We eat because what is there
One explanation for the current obesity epidemic, he says, is a very simple one, namely that we rarely eat hungrily, but because it simply feels good, tastes good, and the supply is so great. Why some people remain slim while others become obese is the big black box. Key players, according to Dr. Farr and Prof. Mantzoros, are adipocytes and specific brain centers. “The reward effect of good satiators is comparable to cocaine,” Dr. Farr pointed out (Fig. 2).

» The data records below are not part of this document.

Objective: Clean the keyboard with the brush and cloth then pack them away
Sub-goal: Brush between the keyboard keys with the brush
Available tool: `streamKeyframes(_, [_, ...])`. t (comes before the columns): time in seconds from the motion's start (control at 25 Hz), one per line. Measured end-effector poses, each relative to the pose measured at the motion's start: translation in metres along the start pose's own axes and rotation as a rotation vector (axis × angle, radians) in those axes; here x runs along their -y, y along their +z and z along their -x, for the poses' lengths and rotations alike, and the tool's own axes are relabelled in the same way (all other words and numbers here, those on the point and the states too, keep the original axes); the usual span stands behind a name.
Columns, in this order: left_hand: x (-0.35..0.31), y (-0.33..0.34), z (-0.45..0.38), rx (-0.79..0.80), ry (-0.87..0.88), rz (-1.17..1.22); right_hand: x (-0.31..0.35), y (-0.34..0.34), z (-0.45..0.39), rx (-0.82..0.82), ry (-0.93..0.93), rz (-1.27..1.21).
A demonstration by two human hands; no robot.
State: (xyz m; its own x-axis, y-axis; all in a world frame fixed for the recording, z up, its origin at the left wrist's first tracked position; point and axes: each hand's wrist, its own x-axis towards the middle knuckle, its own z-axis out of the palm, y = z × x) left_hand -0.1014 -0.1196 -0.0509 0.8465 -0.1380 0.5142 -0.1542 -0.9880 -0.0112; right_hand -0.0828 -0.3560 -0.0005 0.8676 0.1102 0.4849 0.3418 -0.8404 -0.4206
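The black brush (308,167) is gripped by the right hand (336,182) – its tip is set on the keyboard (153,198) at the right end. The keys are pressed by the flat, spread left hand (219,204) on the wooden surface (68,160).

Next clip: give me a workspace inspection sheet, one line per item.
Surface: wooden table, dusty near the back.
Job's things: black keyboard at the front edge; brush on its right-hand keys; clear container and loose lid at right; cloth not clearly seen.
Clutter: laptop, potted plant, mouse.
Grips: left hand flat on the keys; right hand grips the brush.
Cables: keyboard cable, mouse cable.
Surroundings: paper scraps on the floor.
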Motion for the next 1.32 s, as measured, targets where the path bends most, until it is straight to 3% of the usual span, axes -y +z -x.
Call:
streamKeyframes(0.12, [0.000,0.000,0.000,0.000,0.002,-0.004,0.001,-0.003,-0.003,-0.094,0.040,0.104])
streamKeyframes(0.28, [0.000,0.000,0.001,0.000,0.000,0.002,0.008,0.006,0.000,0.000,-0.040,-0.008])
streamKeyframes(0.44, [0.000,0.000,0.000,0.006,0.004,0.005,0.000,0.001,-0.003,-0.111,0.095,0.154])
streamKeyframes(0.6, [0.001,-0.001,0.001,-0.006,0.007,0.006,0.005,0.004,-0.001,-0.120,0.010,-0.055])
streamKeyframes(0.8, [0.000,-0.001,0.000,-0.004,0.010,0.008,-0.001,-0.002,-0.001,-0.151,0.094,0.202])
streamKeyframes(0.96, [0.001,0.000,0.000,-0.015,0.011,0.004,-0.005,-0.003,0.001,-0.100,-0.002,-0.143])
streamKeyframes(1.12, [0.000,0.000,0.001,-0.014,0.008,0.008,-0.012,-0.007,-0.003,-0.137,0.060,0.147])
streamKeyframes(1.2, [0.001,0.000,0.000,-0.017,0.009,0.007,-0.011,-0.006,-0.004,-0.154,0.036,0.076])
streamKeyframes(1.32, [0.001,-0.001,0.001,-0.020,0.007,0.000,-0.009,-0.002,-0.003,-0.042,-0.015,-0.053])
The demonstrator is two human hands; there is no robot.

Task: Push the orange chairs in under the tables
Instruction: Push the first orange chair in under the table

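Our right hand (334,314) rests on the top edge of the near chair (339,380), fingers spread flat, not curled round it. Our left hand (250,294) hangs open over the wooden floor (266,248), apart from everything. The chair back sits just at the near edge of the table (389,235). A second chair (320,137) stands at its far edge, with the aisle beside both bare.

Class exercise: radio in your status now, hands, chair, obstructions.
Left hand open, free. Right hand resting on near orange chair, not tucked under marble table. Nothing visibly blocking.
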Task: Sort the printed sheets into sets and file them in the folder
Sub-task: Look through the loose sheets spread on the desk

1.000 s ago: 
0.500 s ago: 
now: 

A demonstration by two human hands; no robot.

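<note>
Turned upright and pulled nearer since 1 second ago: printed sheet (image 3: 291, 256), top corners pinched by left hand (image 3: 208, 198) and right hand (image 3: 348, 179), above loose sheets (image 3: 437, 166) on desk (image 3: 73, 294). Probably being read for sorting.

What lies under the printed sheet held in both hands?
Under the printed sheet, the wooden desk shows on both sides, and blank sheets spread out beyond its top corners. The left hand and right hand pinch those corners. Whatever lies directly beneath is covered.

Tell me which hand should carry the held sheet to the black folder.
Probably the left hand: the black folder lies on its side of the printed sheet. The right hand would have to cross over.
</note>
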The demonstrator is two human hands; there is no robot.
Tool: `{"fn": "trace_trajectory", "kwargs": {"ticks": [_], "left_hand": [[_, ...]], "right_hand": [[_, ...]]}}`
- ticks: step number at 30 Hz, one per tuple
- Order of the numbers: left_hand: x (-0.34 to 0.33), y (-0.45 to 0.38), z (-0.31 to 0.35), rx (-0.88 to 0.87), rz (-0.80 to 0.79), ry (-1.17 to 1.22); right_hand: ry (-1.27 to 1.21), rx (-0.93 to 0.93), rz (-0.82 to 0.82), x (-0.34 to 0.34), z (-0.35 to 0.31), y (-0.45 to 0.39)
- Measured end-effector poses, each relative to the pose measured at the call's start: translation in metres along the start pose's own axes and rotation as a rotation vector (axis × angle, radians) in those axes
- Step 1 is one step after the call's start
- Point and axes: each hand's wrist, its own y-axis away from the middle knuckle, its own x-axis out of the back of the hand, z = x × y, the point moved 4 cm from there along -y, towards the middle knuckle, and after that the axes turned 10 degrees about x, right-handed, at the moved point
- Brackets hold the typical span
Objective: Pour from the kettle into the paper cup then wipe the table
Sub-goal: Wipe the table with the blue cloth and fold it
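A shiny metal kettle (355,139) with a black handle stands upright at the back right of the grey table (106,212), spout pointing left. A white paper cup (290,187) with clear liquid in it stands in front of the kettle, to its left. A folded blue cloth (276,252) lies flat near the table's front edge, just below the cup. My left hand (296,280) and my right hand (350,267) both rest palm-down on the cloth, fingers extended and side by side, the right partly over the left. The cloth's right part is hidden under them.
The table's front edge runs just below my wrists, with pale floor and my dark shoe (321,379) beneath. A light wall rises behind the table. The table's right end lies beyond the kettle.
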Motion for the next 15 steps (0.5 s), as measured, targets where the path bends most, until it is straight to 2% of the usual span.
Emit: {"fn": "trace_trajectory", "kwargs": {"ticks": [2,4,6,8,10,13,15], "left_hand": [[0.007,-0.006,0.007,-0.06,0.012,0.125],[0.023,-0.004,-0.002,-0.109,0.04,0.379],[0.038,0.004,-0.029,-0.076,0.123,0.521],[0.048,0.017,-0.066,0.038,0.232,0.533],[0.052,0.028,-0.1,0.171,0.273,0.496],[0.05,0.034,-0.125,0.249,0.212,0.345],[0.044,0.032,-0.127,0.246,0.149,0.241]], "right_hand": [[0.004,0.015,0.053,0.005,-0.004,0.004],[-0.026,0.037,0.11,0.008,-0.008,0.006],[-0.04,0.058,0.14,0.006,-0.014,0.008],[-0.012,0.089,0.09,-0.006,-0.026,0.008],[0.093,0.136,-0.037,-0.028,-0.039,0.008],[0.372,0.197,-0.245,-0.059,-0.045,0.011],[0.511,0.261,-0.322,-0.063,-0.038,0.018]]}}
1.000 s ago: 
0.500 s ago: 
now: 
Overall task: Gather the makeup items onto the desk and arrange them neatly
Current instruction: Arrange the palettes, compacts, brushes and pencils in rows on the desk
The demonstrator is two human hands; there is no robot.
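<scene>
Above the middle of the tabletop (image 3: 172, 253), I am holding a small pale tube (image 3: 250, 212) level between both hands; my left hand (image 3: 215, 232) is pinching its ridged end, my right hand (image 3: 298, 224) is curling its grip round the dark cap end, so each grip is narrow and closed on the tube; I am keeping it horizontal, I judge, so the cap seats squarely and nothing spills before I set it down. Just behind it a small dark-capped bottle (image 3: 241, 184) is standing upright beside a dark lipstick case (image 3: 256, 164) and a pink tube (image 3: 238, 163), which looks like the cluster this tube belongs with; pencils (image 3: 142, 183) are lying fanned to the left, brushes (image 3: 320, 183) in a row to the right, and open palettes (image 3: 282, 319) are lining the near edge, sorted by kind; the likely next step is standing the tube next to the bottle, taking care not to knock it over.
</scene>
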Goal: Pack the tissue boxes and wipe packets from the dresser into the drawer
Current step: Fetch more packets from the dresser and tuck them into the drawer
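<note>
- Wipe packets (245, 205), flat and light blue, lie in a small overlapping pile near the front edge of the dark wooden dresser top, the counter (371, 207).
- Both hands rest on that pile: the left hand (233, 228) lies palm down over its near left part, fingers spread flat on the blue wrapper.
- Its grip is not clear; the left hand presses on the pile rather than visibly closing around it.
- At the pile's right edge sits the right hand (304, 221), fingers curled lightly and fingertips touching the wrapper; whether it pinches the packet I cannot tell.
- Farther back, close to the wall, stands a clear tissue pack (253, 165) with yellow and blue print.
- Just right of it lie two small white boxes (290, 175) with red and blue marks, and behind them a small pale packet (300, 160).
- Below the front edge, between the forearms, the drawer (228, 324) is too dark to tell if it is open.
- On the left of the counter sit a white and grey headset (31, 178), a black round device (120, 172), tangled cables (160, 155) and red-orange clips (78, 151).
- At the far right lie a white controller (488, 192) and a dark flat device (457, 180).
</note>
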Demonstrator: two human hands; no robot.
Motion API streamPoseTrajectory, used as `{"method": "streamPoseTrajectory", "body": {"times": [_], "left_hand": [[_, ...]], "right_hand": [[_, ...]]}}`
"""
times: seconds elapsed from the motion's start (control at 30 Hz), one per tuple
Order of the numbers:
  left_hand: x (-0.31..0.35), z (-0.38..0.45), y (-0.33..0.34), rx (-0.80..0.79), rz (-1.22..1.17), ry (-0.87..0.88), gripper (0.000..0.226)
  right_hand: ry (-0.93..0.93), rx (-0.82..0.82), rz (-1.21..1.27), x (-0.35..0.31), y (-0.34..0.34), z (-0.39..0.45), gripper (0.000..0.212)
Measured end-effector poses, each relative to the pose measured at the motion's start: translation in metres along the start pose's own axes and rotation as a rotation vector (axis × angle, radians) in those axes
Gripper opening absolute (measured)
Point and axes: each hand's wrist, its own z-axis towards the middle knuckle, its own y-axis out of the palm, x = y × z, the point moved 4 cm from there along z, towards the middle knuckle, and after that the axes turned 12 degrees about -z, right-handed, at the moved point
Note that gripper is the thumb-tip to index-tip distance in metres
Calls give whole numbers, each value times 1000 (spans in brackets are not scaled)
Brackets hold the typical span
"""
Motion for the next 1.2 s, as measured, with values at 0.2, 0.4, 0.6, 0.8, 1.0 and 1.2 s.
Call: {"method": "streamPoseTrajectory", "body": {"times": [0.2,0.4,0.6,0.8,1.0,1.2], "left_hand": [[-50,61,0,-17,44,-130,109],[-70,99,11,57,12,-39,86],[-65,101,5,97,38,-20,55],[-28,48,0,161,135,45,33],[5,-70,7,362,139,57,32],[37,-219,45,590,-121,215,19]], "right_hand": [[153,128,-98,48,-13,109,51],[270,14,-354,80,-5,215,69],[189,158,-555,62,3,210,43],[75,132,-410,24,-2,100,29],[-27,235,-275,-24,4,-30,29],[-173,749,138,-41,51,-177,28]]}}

Abdominal adipose tissue is not only responsible for the storage of triglycerides. It also regulates metabolic and inflammatory processes in multiple ways that go far beyond storing energy in the form of fat. Known effects are on the cardiovascular system, insulin sensitivity, and insulin secretion. If the signal exchange between the central nervous system and adipose tissue gets out of control due to internal and/or external influences, it drifts towards malfunction and a vicious circle begins [1].
Leptin and brain
Prof. Mantzoros and his research group are particularly interested in the messengers leptin, irisin and adiponectin from adipocytes, but also focus on ghrelin, insulin and PYY. Using functional magnetic resonance imaging (fMRI), they are studying animals and humans at Harvard to determine which regions in the brain “light up” when appetizing foods are shown, for example. Dr. Olivia M Farr emphasized that the complex brain of humans is difficult to compare with that of other mammals. A fundamental problem with the current obesity epidemic from a neuropsychological perspective is that fatty high-calorie foods in particular are perceived as highly desirable and are available almost everywhere, Dr. Farr explained.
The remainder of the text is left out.